This year marks the 50th anniversary of the Mackinac Bridge, a marvel of engineering and construction spanning the Straits of Mackinac to link Michigan’s two peninsulas. Many of the innovations introduced by Chief Engineer David B. Steinman remain the standards in bridge building today.
The Mighty Mac measures 26,372 feet, from Mackinaw City in the Lower Peninsula to St. Ignace in the Upper Peninsula. The roadway of the bridge is suspended from steel cables strung between two concrete-and-steel towers, and anchored at both ends in 170,000-ton concrete blocks that descend to bedrock 100 feet below the water and rise 119 feet above the surface. Each of the two cables is composed of 37 strands of 340 wires that each measure 0.196 inches in diameter, for a total diameter of 24.25 inches.
The piers securing the bridge remain the deepest structures ever sunk in suspension-bridge construction. Nearly 750,000 tons of concrete and steel are submerged in places to a depth of 230 feet.
According to Pat Zacharias, a Detroit News librarian, the young Steinman was a newsboy in the Brooklyn Bridge neighborhood who boasted to his friends that he was "going to build bridges like the famous structure that towers above us. They laughed at me." By the age of 63, Steinman had designed 400 bridges around the world before he tackled the Mackinac.
The span between the two towers measures 3,800 feet. Currently, this central suspended span is the third longest in the United States, behind New York City’s Verrazano-Narrows Bridge (4,260 feet) and San Francisco’s Golden Gate Bridge (4,200 feet).

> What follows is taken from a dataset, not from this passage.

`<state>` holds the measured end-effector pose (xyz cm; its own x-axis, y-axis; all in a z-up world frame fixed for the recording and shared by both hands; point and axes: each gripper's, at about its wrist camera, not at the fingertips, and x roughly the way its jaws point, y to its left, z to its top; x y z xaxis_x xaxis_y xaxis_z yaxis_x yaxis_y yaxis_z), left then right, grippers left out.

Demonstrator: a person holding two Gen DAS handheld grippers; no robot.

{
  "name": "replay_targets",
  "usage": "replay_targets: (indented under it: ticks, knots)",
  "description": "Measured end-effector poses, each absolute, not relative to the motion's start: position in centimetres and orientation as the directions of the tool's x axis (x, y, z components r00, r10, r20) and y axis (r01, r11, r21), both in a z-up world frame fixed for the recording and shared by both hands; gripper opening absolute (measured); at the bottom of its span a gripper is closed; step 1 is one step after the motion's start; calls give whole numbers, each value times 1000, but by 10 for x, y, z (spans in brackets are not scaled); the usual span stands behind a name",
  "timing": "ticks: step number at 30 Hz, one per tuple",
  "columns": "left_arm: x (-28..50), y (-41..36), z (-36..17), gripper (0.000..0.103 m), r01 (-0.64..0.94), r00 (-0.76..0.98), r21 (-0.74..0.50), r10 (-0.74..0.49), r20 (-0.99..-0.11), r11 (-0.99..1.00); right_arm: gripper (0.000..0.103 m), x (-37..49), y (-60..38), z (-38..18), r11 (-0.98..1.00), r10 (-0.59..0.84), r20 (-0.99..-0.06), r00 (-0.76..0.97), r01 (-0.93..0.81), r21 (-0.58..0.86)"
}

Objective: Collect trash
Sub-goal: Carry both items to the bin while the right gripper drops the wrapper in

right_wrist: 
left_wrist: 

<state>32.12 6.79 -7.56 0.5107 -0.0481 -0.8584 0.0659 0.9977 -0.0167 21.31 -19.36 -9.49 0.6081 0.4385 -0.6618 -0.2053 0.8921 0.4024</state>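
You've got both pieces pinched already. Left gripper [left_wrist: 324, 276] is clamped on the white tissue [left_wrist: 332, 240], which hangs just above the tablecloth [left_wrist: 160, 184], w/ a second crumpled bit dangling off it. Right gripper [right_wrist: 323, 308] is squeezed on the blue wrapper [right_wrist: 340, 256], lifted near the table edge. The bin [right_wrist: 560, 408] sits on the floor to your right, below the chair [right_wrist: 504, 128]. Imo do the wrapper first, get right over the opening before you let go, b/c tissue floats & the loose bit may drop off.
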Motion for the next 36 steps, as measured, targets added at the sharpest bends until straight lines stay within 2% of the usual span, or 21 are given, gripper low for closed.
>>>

The total suspended length of the bridge is 8,344 feet — longer than any other in the Western Hemisphere. Worldwide, it is only surpassed by the Akashi-Kaikyo Bridge (12,831 feet) that connects the Japanese cities of Honshu and Shikoku. When taking into account the approaches leading to the suspended span, the Mackinac Bridge is considerably longer, at 5 miles, than the 2.4-mile Akashi-Kaikyo.
Bridge workers toiled without safety harnesses or nets, according to Ms. Zacharias. The dangers claimed five lives during the 42-month construction, between May 7, 1954 and Nov. 1, 1957.
The Mackinac Bridge was the world’s first to incorporate Steinman’s principles of aerodynamic stability. He developed this set of principles several years before the spectacular collapse of the Tacoma Narrows Bridge in 1940 — a failure Steinman predicted after its builders ignored his advice.
Designing a bridge to cross the Mackinac Straits posed three significant challenges: high winds, deep water and the extreme pressures of ice accumulations. To deal with the wind, Steinman utilized open stiffening trusses in place of solid sheets beneath the roadway to increase stability, thus improving the critical wind velocity from 40 mph to 632 mph. Steinman further improved bridge stability by using an open grid road surface to further increase the critical wind velocity to what he described as an "unprecedented level of essentially infinity." His formulae and treatise on aerodynamic stability remain the world’s standard.
To protect against ice pressure, Steinman designed the towers’ concrete piers using a most-secure safety factor of 20 (20 times the maximum ice pressure achieved under laboratory-controlled conditions). The pressure of ice buildup can render a bridge structurally unsound — if not cause it to collapse. The maximum ice pressure ever encountered by bridge engineers is 21,000 pounds per lineal foot of pier width. In the laboratory, the greatest ice pressure achieved was 23,000 pounds per lineal foot. Steinman arrived at his safety factor of 20 by multiplying the maximum possible ice pressure of 23,000 pounds by five and dividing the safe foundation pressure by four. For further safety, each of the concrete piers was sheathed in armor plate above and below areas of potential ice contact.
To sink the concrete piers in bedrock at depths of more than 200 feet, engineers on site designed and built an ingenious pile driver they nicknamed "The Gismo." The project also involved some of the deepest "cofferdams" — submerged air-filled work areas — ever constructed.
Steinman also introduced "Prepakt" concrete pourings to unequaled depths. Developed in the 1950s, Prepakt was better suited for work underwater, where conventional concrete is difficult to use. The use of Prepakt in construction of the Mackinac Bridge established a world record for the underwater consolidation of concrete placement, which was set in May 1955 when 200,000 tons of concrete was poured into the bridge’s foundations.
The innovative design and construction techniques devised for the Mackinac Bridge have been emulated many times since 1957, when the Mighty Mac was completed. Fifty years later, the bridge still stands as an engineering marvel and an emblem of our state.
Henry Fleischer, P.E., CMf.g.E, retired as vice president of Numatics Inc. in Highland, Mich., in 2001 and continues to consult for the company. Mr. Fleisher has authored texts on fluid dynamics as well as numerous articles for technical journals. He was named Michigan’s Outstanding Engineer in Industry by the Michigan Society of Professional Engineers in 1985 and received the group’s Clovis Key Award the following year. He served in the U.S. Army Corps of Engineers during World War II.